A few years ago, I wrote about one of the biggest crossword puzzles in the world: the 100-foot-tall Lviv, Ukraine, crossword painted on the side of a building.
But as it turns out, this isn’t the only supersized crossword to grace the side of a building in Europe. In a book about German street art, I saw a picture of a house with a facade painted to resemble a crossword puzzle.
Doing a bit more research, I discovered that the house was located in Dusseldorf, Germany, on a street called Kiefernstrasse, which is one of the world’s largest graffiti walls. Residents use the walls of their homes and neighboring buildings to make artistic and political statements.
[Image courtesy of CherylTiu.com.]
It’s a vibrant, fascinating part of the city — one where personal expression trumps traditional aesthetics. Be warned, though: Travel and lifestyle blogger Cheryl Tiu advises tourists to visit only in the daylight hours, and in the company of others. In the 1980s, Kiefernstrasse was home to gangs, political dissidents, and squatters, and it retains some of that anarchic spirit to this day.

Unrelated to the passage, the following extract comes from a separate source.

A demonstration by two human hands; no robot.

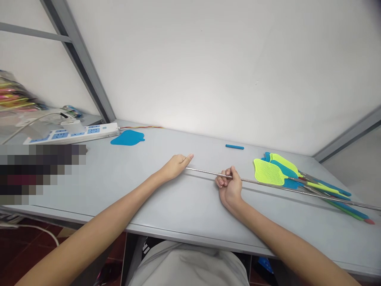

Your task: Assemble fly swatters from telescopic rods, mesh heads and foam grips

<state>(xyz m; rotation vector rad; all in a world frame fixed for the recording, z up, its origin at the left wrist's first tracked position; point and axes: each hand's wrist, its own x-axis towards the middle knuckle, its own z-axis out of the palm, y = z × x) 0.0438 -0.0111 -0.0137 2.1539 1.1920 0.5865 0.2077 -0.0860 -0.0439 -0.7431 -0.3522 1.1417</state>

[As a Tsuro fan, I appreciate this work in particular, one of hundreds of works in an overlapping, constantly changing canvas. Image courtesy of CherylTiu.com.]
But the crossword house, located at #31, is what brings us to Kiefernstrasse today.
[Image courtesy of Daily Dose of German.]
The artists (and residents) of #31 view the house as a microcosm of the world; all of the overlapping, interconnected entries — many of which are political — representing the complexity of our world.
It’s kind of interesting that such a layered statement literally appears in black and white. It feels quite apropos, though, since crosswords are both a cultural barometer — updating and evolving with the times — and a cultural artifact from another time, building upon the knowledge of the past.
As of writing this blog post, it’s unclear whether the piece is actually finished, since the artists said that the final words and clues for the grid were going to be painted on a gate or fence nearby.
Nonetheless, they’ve created a striking and intriguing work of art, one that says as much about crosswords as it does about the world.